Alguns empreendimentos tecnológicos de alto custo só podem ser feitos coletivamente, sendo assim, oligopólios locais fazem acordos e alianças visando assegurasse frente à concorrência global. Esses acordos prevêem troca de infra-estrutura em P&D com apoio de seus países de origem. Os acordos mais significativos vêm ocorrendo nas indústrias militares e espaciais. Nas empresas em que o setor tecnológico ocupa lugar de primazia, o laboratório costuma ser instalado em seu país de origem. Porém, alguns paísesmenores (por exemplo, a Suíça), em função da necessidade de escoar com mais rapidez sua produção, costumam fazer da localização da P&D no exterior parte da estratégia empresarial (CHESNAIS, 1996).

Para Chesnais (1996), são três os principais tipos de laboratórios: o primeiro, o “laboratório de apoio”, é aquele laboratório de pequena escala, usado para adequar os produtos às demandas locais. O segundo tipo, o “laboratório especializado”, é mais raro, geralmente com maior presença na indústria farmacêutica, onde a empresa abre laboratórios em vários países e coordena suas pesquisas globalmente. E, finalmente, há o terceiro tipo, que é o “laboratório relativamente autônomo”, que recebe a permissão para criar uma linha de produtos específicos para cada localidade, muitas vezes ligada a setores estratégicos da economia local, acompanhando seu crescimento tecnológico. Outras empresas costumam descentralizar a área de P&D, como é o caso das telecomunicações. Pesquisas da década de 1970 mostram que os empresários americanos e europeus relutavam em abrir laboratórios fora do país origem, porém, com o avanço das telecomunicações, esse problema foi resolvido e as empresas passaram a abrir laboratóriosno exterior. As relações “usuários-produtores” também são observadas na hora de decidir abrir um laboratório fora do país de origem, pois, como a área de marketing, o setor de P&D deve ser integrado à realidade local. A tendência é que os setores mais estratégicos fiquem no país de origem e os laboratórios locais fiquem responsáveis por criar linhas de produtos condizentes com as realidades nacionais e baseados nas novas tecnologias criadas no centro (CHESNAIS, 1996).

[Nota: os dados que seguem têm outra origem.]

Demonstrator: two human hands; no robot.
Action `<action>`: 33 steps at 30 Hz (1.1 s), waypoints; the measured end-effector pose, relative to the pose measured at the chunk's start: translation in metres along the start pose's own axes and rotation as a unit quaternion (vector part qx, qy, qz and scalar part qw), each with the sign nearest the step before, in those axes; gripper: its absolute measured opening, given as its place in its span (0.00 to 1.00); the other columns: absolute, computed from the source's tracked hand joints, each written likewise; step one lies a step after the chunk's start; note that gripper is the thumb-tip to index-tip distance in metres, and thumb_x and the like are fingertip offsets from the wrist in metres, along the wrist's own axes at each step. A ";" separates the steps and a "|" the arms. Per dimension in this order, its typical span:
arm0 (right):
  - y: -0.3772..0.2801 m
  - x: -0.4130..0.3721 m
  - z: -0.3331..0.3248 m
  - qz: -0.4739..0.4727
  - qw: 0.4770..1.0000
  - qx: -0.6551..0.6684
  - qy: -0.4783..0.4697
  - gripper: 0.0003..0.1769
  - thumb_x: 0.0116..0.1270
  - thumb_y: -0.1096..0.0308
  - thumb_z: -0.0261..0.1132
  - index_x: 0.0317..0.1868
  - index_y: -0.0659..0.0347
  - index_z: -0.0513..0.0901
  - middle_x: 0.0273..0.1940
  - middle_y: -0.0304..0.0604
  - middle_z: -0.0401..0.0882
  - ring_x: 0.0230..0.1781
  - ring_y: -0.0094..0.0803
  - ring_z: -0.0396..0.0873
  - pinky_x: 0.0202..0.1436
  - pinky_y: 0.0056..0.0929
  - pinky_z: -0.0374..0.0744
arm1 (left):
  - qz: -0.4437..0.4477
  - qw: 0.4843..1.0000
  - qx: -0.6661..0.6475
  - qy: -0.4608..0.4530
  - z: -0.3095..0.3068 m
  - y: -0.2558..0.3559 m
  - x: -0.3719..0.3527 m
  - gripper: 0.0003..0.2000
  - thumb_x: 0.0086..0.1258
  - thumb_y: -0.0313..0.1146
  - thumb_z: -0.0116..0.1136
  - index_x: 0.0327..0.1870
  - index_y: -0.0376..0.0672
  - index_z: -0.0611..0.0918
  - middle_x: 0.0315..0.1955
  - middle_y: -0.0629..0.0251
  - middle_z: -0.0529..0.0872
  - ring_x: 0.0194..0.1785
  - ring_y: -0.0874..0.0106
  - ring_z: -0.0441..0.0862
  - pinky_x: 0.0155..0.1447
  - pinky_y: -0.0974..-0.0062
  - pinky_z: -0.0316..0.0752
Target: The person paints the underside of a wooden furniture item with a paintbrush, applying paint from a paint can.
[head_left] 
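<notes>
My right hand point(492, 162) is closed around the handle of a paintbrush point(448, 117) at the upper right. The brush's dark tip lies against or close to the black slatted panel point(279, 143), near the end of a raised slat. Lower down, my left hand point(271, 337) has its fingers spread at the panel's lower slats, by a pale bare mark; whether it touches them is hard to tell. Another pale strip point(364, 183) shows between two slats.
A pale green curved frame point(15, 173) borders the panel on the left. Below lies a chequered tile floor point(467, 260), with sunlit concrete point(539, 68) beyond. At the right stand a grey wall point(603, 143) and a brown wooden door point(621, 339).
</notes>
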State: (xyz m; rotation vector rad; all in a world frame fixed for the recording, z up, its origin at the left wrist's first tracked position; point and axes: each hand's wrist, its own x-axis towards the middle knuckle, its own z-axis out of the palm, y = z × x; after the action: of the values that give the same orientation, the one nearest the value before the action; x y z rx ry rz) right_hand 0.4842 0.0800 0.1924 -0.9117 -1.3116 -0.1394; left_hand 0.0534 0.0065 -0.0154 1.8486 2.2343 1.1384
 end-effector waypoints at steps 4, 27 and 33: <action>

O caso japonês difere do resto, pois a criação de laboratórios fora do país teve início em 1985, mas representa apenas 1% da P&D das empresas, o que é um número muito baixo em comparação com aos da Suíça ou Finlândia. Seus laboratórios estão, em sua esmagadora maioria, dentro dos Estados Unidos, e visam apenas adequar as tecnologias produzidas no centro para as demandas do mercado americano.Segundo Chesnais (1996), na Europa se encontram os maiores níveis de “deslocalização” da P&D, pois a internacionalização das empresas européias se deu mais cedo. Esse alto grau de “deslocalização” se dá também pelos inúmeros acordos entre as grandes empresas européias que cooperam internacionalmente, embora seja sabido que a maior parte dos depósitos de patentes, mesmo dos países europeus, se dá nos EUA.

3.5. A integração por meio do comércio exterior

Modelo excludente, mas que integra nações por meio do comércio exterior, especialmente por meio da ação das multinacionais: assim é a globalização. As multinacionais buscam fazer investimentos em países com possibilidades de mercado, ou seja, lugares em que existam facilidades em encontrar mão de obra qualificada e mercado consumidor. Por esse motivo, vários países pobres ficam de fora do fluxo de mercadorias e investimentos por não dispor das facilidades buscadas pelas empresas.

O comércio global não teve início em uma disputa justa entre agentes comuns: ele é e sempre foi hierarquizado, e carrega até os dias de hoje as marcas de sua origem e de como foi construído. A relação que foi criada com os países colonizados, que hoje formam o terceiro mundo, coloca esses países em uma posição de inferioridade dentro do mercado global. Os países europeus já caminham para o capitalismo desde o século XVI, mas os fluxos de capital e recursos sequer chegaram à África negra onde, por exemplo, não existe mão de obra qualificada, tampouco indústria básica para oferecer insumos necessários para empresas maiores. Segundo Chesnais (1996), esse exemplo não se aplica apenas à África, mas a todos os países do chamado Terceiro Mundo, provavelmente em função do processo colonizador de cada região. Esses processos históricos refletem, hoje, uma tendência dos países do centro de se concentrarem em blocos continentais.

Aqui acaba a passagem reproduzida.